– Дядя… ты не будешь возражать, если мы занесем сюда портрет Имогены и установим его на мольберте? Мы можем сделать еще один ключ – думаю, Беатрис все равно, портрет ее мало интересует, – чтобы ты мог заходить сюда в любое время и смотреть на него… я имею в виду, смотреть на все картины. – Она вовремя спохватилась, вспомнив, что не рассказывала Гарри о любви дяди к Имогене де Вере.
– Тебе ни к чему спрашивать у меня разрешения, дорогая, ты вправе решать все сама. Но почему ты хочешь переместить его сюда?
– Только с твоего согласия, дядя. А хочу я потому, что тогда студия будет выглядеть в точности так, как прежде.
– Прежде? – не понял он.
– Ну, до того, как все случилось, – смутилась она, чувствуя, что коснулась деликатной темы.
– Понимаю… Но ты ведь знаешь, что прошлого не вернешь. – Знаю, дядя. Только я чувствую, что это будет правильно.
– Что ж, дорогая, мне остается только довериться твоей интуиции и принять предложение о запасном ключе.
Она чувствовала, что дядя переживает, но не сомневалась в том, что ей удастся убедить его в правильности решения, как только портрет займет свое место в студии. А на лестничной площадке вполне можно было бы повесить один из утренних пейзажей Генри Сен-Клера.

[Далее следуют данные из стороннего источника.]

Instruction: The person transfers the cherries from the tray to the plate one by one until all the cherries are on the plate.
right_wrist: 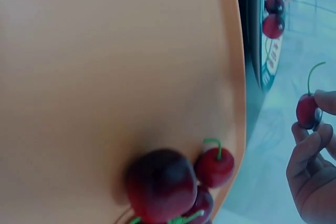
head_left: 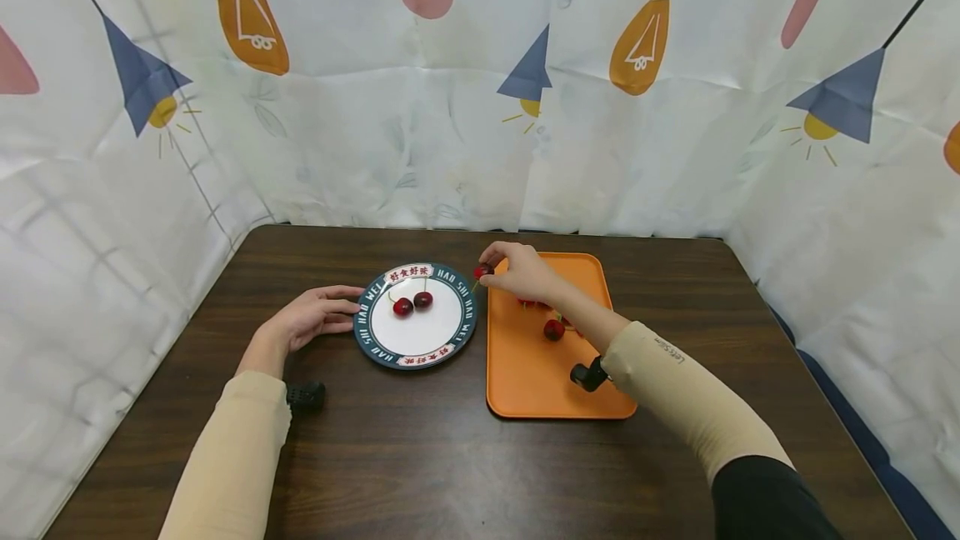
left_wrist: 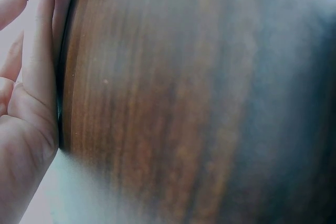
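Observation:
My right hand (head_left: 521,273) pinches a dark red cherry (head_left: 483,271) between thumb and fingers, above the gap between plate and tray. In the right wrist view this cherry (right_wrist: 307,110) has its green stem pointing up. My left hand (head_left: 318,317) touches the left rim of a round plate (head_left: 414,362) with fairly straight fingers. Two cherries, one (head_left: 402,307) beside the other (head_left: 423,300), lie on its white middle. An orange tray (head_left: 528,382) under my right forearm bears several more cherries (head_left: 554,329), partly hidden by the arm.
A dark brown wooden table (head_left: 420,457) carries everything. White curtains (head_left: 465,148) printed with lamps hang along its back and sides. Each wrist wears a small black camera, such as the left one (head_left: 306,396).

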A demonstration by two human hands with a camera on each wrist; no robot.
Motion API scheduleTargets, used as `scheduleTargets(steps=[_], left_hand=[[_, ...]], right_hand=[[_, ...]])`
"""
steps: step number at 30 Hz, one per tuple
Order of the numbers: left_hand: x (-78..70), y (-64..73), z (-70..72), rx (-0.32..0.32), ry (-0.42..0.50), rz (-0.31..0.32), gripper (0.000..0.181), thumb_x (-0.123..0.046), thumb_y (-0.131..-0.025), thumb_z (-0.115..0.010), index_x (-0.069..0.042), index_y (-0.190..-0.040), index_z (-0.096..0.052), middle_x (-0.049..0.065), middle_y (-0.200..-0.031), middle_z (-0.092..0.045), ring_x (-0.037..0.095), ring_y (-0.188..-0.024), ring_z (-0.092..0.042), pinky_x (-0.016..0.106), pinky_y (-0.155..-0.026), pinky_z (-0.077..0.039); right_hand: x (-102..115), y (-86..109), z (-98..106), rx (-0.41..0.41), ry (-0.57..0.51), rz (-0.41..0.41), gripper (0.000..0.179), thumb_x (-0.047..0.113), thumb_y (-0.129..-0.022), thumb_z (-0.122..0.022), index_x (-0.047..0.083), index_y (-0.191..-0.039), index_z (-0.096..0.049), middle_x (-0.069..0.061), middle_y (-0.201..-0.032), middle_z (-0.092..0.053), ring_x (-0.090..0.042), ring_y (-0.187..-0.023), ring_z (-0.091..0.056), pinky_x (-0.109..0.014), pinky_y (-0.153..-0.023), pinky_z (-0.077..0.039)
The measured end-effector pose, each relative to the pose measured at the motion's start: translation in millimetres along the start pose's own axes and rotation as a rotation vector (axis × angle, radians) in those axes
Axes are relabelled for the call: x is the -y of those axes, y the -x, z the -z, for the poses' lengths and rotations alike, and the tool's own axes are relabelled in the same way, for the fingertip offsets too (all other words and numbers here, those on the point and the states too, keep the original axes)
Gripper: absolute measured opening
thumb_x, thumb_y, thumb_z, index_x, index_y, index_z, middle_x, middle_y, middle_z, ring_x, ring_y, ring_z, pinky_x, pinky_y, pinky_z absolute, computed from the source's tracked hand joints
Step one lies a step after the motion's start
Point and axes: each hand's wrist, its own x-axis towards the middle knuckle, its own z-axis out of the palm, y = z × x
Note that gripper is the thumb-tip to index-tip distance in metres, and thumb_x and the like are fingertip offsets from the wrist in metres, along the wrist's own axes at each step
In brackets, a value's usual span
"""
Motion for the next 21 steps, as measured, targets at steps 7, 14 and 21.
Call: scheduleTargets(steps=[7,14,21], left_hand=[[0.6,-0.9,0.8,-0.003,-0.011,0.004,0.062,-0.016,-0.102,-0.067,0.001,-0.155,-0.040,0.018,-0.136,-0.052,0.018,-0.093,-0.069,0.033,-0.091,-0.058],[0.6,-0.8,0.0,-0.010,-0.011,0.007,0.062,-0.016,-0.102,-0.066,0.000,-0.156,-0.040,0.018,-0.134,-0.052,0.017,-0.093,-0.069,0.033,-0.091,-0.058],[-1.1,0.6,-1.2,-0.014,-0.012,0.009,0.062,-0.016,-0.102,-0.066,0.001,-0.156,-0.039,0.019,-0.134,-0.052,0.017,-0.093,-0.070,0.033,-0.090,-0.058]], right_hand=[[8,-6.3,-16,0.022,-0.010,0.036,0.030,0.018,-0.092,-0.077,0.010,-0.119,-0.067,-0.005,-0.108,-0.069,-0.028,-0.104,-0.060,-0.036,-0.088,-0.053],[12,-13.5,-30,0.049,0.007,0.061,0.029,0.021,-0.092,-0.078,0.012,-0.119,-0.068,-0.003,-0.108,-0.071,-0.018,-0.099,-0.061,-0.031,-0.086,-0.056],[19,-20.9,-40,0.074,0.023,0.072,0.031,0.023,-0.094,-0.077,0.011,-0.121,-0.067,-0.004,-0.112,-0.069,-0.021,-0.103,-0.062,-0.030,-0.088,-0.054]])
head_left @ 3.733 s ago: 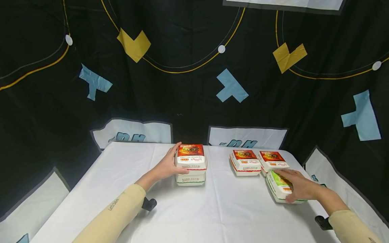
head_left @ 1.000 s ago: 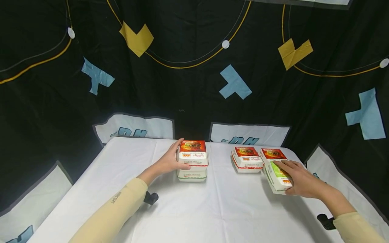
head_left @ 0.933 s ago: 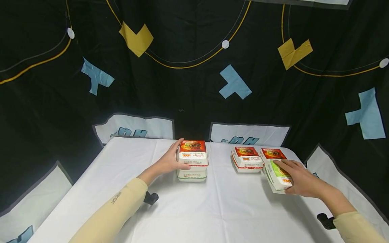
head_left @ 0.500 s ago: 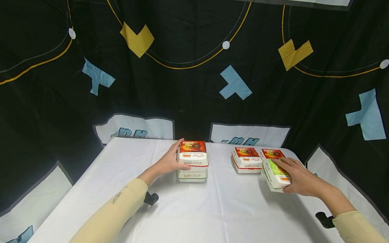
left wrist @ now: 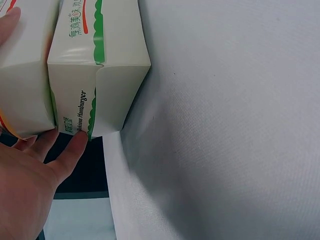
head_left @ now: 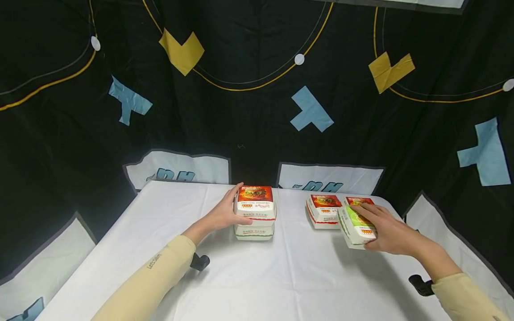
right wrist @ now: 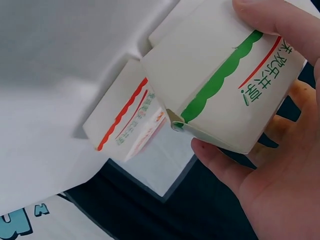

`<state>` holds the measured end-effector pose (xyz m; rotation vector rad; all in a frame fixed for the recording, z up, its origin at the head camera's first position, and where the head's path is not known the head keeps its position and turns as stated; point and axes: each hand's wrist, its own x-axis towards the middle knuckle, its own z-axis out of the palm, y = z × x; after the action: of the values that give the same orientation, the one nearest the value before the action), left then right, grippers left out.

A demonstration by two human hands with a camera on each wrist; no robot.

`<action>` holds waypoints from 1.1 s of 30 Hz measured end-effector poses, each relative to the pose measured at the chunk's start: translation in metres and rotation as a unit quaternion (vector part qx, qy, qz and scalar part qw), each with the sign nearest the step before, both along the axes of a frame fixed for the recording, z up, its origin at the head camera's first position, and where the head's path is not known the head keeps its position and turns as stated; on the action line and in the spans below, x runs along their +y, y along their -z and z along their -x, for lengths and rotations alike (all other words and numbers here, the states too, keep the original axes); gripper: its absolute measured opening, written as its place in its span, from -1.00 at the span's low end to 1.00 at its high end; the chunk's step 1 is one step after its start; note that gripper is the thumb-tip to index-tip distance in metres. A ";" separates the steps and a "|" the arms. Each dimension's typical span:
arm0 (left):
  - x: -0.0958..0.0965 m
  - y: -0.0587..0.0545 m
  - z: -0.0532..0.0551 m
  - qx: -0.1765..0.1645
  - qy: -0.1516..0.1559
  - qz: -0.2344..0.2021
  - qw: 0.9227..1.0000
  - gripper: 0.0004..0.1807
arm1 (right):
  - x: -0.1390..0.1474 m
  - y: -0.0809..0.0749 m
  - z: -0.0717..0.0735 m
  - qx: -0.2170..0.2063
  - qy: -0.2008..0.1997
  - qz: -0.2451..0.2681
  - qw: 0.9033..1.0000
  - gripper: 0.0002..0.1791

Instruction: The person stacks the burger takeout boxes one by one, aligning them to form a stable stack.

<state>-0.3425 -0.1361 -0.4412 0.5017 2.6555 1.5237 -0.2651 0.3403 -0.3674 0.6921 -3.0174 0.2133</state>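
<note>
At mid-table my left hand [head_left: 218, 216] grips a red-topped hamburger box [head_left: 255, 206] from its left side, thumb along the front. That box sits on a green-trimmed hamburger box [head_left: 254, 232]; in the left wrist view a fingertip touches this lower box [left wrist: 112, 75] too. To the right, my right hand [head_left: 393, 229] holds a green-topped hamburger box [head_left: 357, 226] above the table, its shadow falling below. The right wrist view shows the thumb and fingers on opposite sides of this green-trimmed box [right wrist: 215, 75]. Its underside faces are partly hidden.
Two red-topped hamburger boxes stand behind the held box: one at the left [head_left: 324, 209], the other box [head_left: 358, 201] partly covered. A white cloth covers the table [head_left: 265, 276]. Beyond its far edge hangs a black curtain [head_left: 241, 120] with taped shapes.
My right hand has raised the green-topped box off the table and carried it left and away from me, over the red-topped boxes' front. The left hand keeps its hold on the stack.
</note>
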 end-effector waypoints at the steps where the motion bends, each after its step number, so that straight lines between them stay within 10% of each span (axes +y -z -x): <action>1: 0.000 0.000 0.000 0.001 0.001 0.000 1.000 0.33 | -0.001 0.000 0.000 0.001 0.000 -0.001 1.000 0.11; 33: -0.001 0.000 0.000 0.000 0.000 0.001 1.000 0.35 | -0.049 -0.003 0.018 0.011 -0.044 0.018 0.999 0.15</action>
<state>-0.3423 -0.1371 -0.4415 0.5014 2.6573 1.5217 -0.2832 0.2914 -0.3648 0.8207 -2.9582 0.2595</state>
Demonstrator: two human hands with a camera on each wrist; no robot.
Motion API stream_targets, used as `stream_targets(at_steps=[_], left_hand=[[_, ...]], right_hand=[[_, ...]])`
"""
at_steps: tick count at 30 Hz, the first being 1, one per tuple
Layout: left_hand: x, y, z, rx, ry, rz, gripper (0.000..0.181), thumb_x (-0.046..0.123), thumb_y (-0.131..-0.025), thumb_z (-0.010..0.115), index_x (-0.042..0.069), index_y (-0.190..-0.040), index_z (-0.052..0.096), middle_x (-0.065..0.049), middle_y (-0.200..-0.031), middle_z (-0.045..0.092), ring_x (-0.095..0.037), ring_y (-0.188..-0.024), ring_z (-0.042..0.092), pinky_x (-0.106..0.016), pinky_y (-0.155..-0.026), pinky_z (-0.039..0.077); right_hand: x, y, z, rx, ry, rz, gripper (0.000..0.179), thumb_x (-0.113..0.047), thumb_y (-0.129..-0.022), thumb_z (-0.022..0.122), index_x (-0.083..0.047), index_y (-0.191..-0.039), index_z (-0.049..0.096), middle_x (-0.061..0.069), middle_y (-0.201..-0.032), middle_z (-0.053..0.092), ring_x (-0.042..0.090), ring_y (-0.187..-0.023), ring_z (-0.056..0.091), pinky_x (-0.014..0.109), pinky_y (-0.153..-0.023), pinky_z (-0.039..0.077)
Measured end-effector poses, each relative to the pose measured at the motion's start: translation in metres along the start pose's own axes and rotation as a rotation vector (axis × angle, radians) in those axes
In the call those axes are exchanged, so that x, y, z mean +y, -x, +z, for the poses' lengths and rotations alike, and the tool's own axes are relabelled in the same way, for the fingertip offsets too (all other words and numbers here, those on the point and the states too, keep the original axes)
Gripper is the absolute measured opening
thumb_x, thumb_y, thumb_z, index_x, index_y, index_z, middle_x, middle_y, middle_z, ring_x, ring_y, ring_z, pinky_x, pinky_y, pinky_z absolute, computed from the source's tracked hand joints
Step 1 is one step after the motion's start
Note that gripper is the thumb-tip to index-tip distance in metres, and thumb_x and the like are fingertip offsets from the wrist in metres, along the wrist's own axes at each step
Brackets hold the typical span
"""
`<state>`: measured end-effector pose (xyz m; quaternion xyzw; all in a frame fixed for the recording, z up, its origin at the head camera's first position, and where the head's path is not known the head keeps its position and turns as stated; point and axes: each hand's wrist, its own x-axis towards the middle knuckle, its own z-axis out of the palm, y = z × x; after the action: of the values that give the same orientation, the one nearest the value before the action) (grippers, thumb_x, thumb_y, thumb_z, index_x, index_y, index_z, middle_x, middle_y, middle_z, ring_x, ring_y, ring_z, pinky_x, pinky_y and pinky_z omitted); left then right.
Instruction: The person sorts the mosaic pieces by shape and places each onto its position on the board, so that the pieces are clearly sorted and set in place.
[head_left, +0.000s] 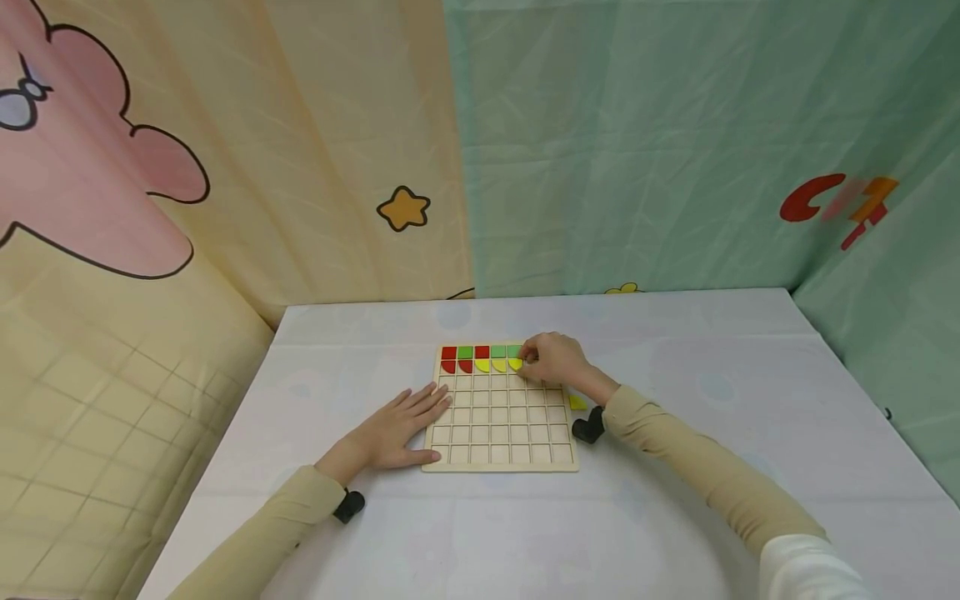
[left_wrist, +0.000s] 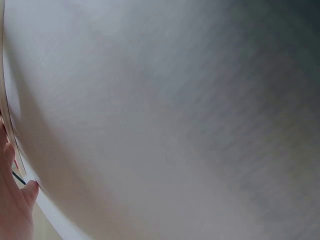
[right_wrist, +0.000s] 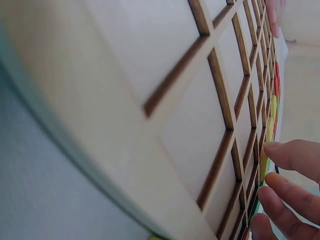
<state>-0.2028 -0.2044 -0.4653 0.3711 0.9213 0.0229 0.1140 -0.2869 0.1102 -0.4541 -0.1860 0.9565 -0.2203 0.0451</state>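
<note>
A square wooden grid board (head_left: pixel 480 433) lies on the table. Its far row bears red and green square tiles; the row below bears red and yellow quarter-circle tiles. My left hand (head_left: pixel 401 429) rests flat with spread fingers on the board's left edge; the left wrist view shows only part of that hand (left_wrist: pixel 15 200) at its border. My right hand (head_left: pixel 555 360) pinches the rightmost visible yellow quarter-circle tile (head_left: pixel 514 364) at its cell, thumb and forefinger at its sides. In the right wrist view, the thumb (right_wrist: pixel 295 156) is close to the yellow tile. The right hand hides the far right cells.
One loose yellow piece (head_left: pixel 577 402) lies just right of the board, partly under the right wrist. A black wrist device (head_left: pixel 588 426) sits below the right wrist, another (head_left: pixel 349 506) at the left. White cloth covers the table (head_left: pixel 480 542); printed curtains (head_left: pixel 337 150) stand behind.
</note>
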Motion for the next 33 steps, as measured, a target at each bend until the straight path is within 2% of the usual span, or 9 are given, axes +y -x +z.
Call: stream_targets(at_steps=[33], left_hand=[[-0.0015, -0.0007, 0.0026, -0.006, -0.004, -0.008, 0.089, 0.068, -0.089, 0.043, 0.018, -0.156, 0.011, -0.001, -0.164, 0.007, -0.022, -0.151, 0.007, -0.051, -0.121, 0.013]], right_hand=[[0.0023, 0.0012, 0.0002, -0.001, -0.014, 0.005, 0.019, -0.031, -0.085, 0.073, -0.016, -0.097, 0.074, -0.004, -0.085, 0.071, 0.009, -0.072, 0.062, 0.025, -0.06, 0.049]])
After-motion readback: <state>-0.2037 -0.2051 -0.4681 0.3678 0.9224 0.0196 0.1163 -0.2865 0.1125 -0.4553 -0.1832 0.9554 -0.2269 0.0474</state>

Вечером за ужином Гарри настоял на том, чтобы исполнять роль ее помощника, и они включились в игру, будто прислуживают дяде с тетей. В воображаемом зверинце Корделии тетя всегда представала тучной коровой, но неизменно красивой и величественной. В последнее время она тяжело передвигалась, поскольку ноги ее опухали, а сердце было слишком слабым. Но сегодня она надела свое лучшее шелковое платье сизого цвета и лучилась от счастья, глядя на Гарри так, словно они с Корделией уже были помолвлены. Дядя Теодор выставил пару бутылок своего лучшего вина, и за ужином Корделии казалось, что никогда еще у них не было такого роскошного приема. Гарри и дядя вели оживленную беседу; а она сидела, не сводя глаз со своего возлюбленного, и чувствовала себя как никогда счастливой.